Dein Bauchgefühl als Mama oder Papa ist wichtig. Wenn dir etwas komisch vorkommt oder du dir Sorgen machst, lass dein Kind lieber untersuchen. Kinderärzte sind dafür da, euch zu unterstützen und
zu beraten.
Wichtiger Hinweis: Dieser Artikel ersetzt keine ärztliche Beratung
Bitte beachte: Dieser Artikel dient ausschließlich der allgemeinen Information und ersetzt keine ärztliche Beratung, Diagnose oder Behandlung. Die hier beschriebenen Informationen über
Inhalatoren und Inhalation bei Kindern basieren auf allgemein zugänglichen Quellen und Erfahrungen vieler Eltern.
Inhalation kann unterstützend wirken und viele Eltern empfinden sie als hilfreich – aber sie heilt keine Krankheiten und ersetzt keine medizinische Behandlung.
Wende dich bei Unsicherheiten, Fragen oder Beschwerden deines Kindes immer an eure Kinderärztin oder euren Kinderarzt. Nur eine medizinische Fachperson kann eine individuelle Diagnose stellen und
die richtige Behandlung für dein Kind empfehlen.
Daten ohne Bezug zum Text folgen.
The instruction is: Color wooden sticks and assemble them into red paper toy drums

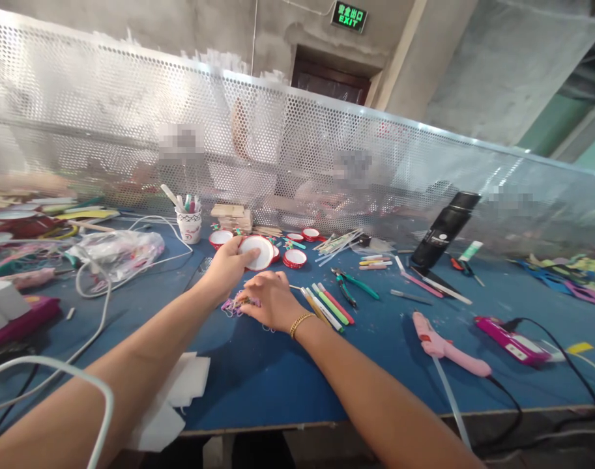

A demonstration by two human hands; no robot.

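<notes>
My left hand [226, 267] grips a shallow red-and-white paper cup [259, 253], its thumb on the white round face. Below and to the right, my right hand [272, 301] bends its fingers down over a small tangle of purple and white cords [232, 306]. Those fingers are pinched on the cords, though the tips are partly hidden. More cups of the same kind stand just behind, including a red patterned cup [294, 259] to the right and another cup [221, 238] to the left.
Several markers [329, 306] lie right of my right hand, near green-handled pliers [348, 286]. Farther right are a pink glue gun [448, 348], a magenta power strip [509, 340] and a tilted black bottle [444, 231]. A pen cup [188, 225] and white cable [101, 319] are leftward; perforated metal panel [287, 150] behind.
</notes>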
Wenn dein Kind bereits in ärztlicher Behandlung ist oder Medikamente einnimmt, sprich vor der Anwendung eines Inhalators unbedingt mit dem behandelnden Arzt.
Fazit: Gemeinsam durch die Erkältungszeit
Die Erkältungszeit mit kleinen Kindern kann anstrengend sein – schlaflose Nächte, sorgenvolle Gedanken und das Gefühl, nicht genug helfen zu können, kennen wohl alle Eltern. Ein Inhalator kann
ein hilfreiches Werkzeug sein, um deinem Kind Erleichterung zu verschaffen und die Atemwege zu unterstützen.